# Call for tester: VirtualBox 3.1.2 for FreeBSD



## oliverh (Dec 28, 2009)

> Hi All,
> 
> Changelog from VirtualBox is available here:
> 
> ...



http://miwi.bsdcrew.de/2009/12/call-for-tester-virtualbox-3-1-2-for-freebsd/

If you're a happy user of VirtualBox please help to test the new port


----------



## thuglife (Dec 28, 2009)

Compiling right now, i will test it with windows 7 guest.


----------



## thuglife (Jan 5, 2010)

Happy new year!

I tried the port in holidays with Win7 x86 and x64, i had no special issues exept the fact that the guest has a big perf hit with multiple virtual cores enabled.

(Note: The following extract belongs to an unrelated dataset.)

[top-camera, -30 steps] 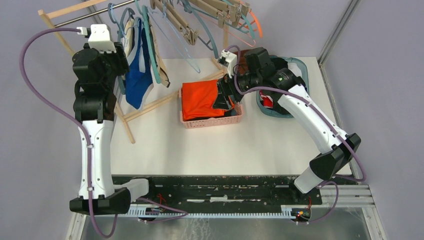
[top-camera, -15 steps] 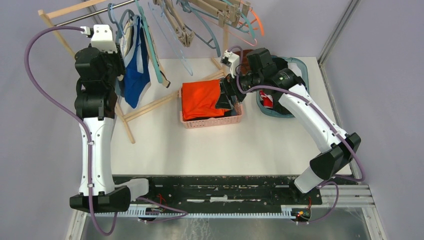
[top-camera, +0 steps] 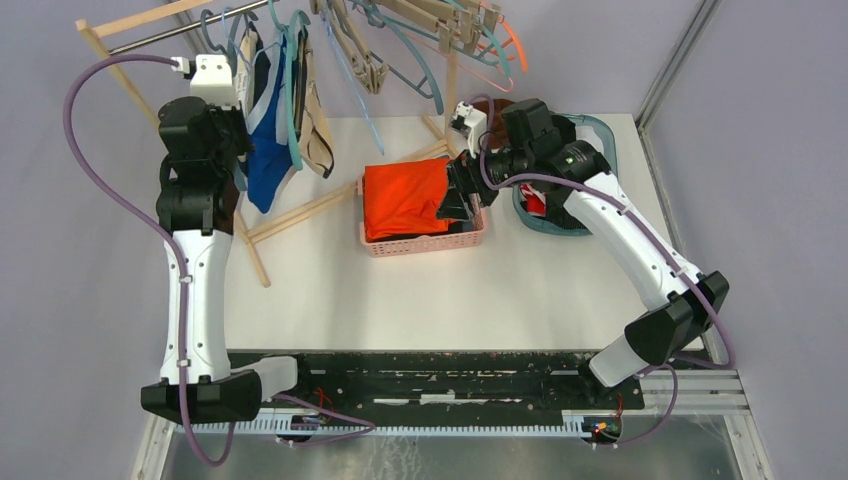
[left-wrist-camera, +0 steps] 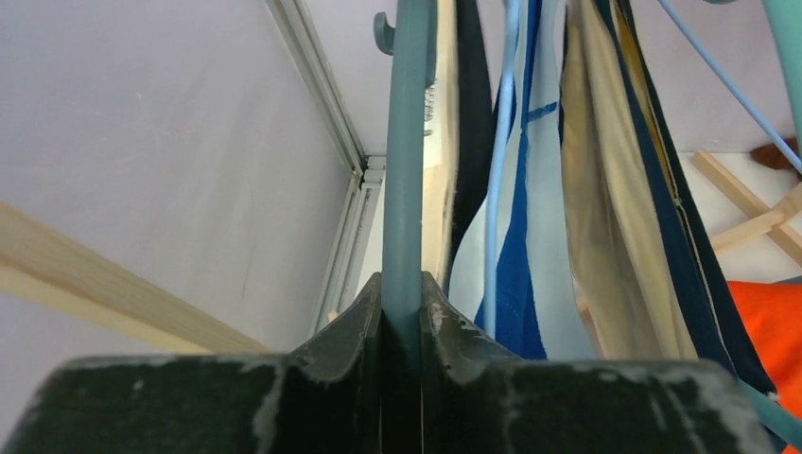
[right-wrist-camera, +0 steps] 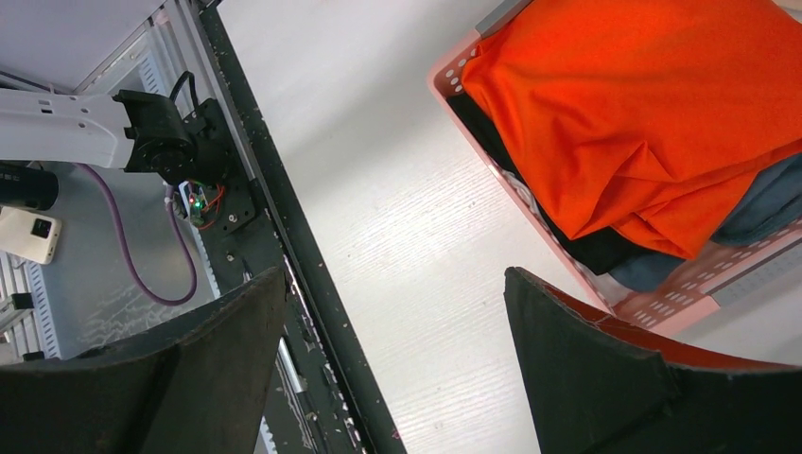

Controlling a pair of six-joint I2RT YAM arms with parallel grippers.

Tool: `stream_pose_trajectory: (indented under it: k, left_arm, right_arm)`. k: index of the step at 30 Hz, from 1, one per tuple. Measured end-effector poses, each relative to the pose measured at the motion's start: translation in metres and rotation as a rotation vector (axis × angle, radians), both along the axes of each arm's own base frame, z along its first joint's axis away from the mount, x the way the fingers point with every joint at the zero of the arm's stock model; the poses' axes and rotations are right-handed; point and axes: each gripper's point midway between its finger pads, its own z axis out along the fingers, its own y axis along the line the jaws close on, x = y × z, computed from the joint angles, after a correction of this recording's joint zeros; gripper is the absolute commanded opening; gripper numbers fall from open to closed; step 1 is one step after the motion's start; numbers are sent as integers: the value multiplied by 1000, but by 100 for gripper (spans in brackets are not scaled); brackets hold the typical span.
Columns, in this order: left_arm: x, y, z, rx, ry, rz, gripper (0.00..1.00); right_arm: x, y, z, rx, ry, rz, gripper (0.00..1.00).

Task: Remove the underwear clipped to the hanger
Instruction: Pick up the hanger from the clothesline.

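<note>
Several underwear (left-wrist-camera: 515,284) just beside left pincer (left-wrist-camera: 402,305)

Two arms (top-camera: 195,290), one claw each: left claw (left-wrist-camera: 402,293), right claw (right-wrist-camera: 392,284). One bench (top-camera: 450,300), one rack (top-camera: 310,208), one basket (top-camera: 420,247), one orange garment (top-camera: 400,200), one tub (top-camera: 545,228). At least three briefs: blue brief (top-camera: 265,170), beige brief (top-camera: 320,140), navy brief (left-wrist-camera: 686,265). Hangers (left-wrist-camera: 407,142) overlap too much to count.
</note>
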Motion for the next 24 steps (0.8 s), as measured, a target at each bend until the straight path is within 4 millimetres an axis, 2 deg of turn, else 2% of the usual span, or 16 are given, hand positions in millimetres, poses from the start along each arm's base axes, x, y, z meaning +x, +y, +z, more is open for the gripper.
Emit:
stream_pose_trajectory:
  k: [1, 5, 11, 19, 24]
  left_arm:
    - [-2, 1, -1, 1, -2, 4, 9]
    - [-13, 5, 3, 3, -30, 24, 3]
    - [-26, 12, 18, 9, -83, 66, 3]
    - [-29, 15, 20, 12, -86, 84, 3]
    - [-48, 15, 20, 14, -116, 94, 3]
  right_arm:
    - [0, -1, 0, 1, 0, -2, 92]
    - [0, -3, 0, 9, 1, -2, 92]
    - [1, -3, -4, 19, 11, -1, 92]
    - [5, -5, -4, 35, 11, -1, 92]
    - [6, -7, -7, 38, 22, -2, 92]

I guess this is something that will get better with time.

I was wondering though, is it possible to make this port gcc44 friendly? ssse3 and sse4.1 would help in this case, wouldn't it?

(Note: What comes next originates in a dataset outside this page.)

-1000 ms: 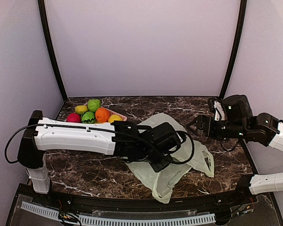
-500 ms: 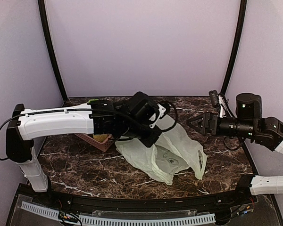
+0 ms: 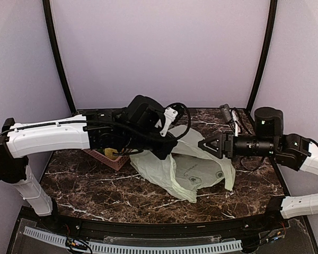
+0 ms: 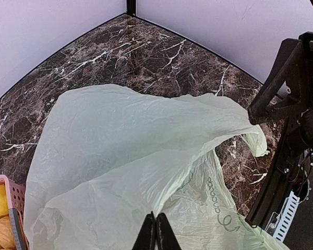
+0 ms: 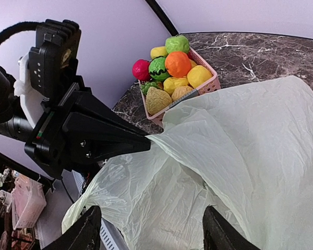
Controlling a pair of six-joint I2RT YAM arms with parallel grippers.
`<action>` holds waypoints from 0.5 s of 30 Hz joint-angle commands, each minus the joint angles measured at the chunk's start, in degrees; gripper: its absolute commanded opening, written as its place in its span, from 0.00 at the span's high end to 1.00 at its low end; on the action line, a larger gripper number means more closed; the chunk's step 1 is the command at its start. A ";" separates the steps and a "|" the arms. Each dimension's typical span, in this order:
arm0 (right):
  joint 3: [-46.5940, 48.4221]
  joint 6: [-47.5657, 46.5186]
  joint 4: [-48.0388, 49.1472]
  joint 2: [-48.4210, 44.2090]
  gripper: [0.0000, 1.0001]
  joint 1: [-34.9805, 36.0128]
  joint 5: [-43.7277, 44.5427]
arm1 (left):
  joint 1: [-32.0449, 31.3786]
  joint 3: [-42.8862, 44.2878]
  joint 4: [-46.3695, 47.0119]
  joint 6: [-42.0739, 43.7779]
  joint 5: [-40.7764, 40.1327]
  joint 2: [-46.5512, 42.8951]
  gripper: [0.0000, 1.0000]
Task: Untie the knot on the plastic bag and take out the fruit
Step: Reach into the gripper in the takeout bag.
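L gripper [image 4: 155,223] lifted bag [image 4: 120,151], R gripper [image 5: 148,225] closer

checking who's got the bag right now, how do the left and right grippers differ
The left gripper is shut, pinching the plastic bag; the right gripper has its jaws apart, clamping nothing. The left gripper holds a fold of the bag raised; the right gripper only faces it from the opposite side. Both point at the same bag.

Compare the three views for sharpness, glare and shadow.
Top external view: soft, even light, no glare, all sharp, hardly any shadow around the plastic bag. Left wrist view: bag crisp, marble table without hot spots. Right wrist view: fruit sharp and bright; the right gripper is a dark silhouette at the bottom edge.
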 commanded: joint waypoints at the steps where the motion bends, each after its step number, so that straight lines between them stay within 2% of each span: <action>1: -0.86 -1.11 2.86 2.23 0.38 3.22 3.78 | 0.74 -1.14 2.16 -0.92 1.13 -3.26 0.99; 8: -3.09 -2.77 4.02 8.21 0.44 9.64 15.19 | 1.33 -1.32 2.41 -1.16 1.91 -3.71 0.99; 15: -4.61 -6.63 5.15 14.64 0.46 14.29 21.68 | 2.18 -2.45 2.83 -1.64 2.65 -4.78 0.99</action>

If i can help / further test in any way please let me know.


----------



## oliverh (Jan 5, 2010)

>i had no special issues exept the fact that the guest has a big perf hit with multiple virtual cores enabled. I guess this is something that will get better with time.

Do you have a multicore cpu?


----------



## thuglife (Jan 5, 2010)

Yeap, Intel Q6600 on FBSD 8 STABLE AMD64.


----------



## FBSDin20Steps (Jan 6, 2010)

I am also doing a bit of testing...

I have a hard lockup when i try to install a guest os. Disabling compiz-manager solved this. I had the same problem with the previous version of VirtualBox.

I need to reload the "vboxnetflt.ko" module before I can use bridged networking. This was (is) a known problem in the previous version of VirtualBox.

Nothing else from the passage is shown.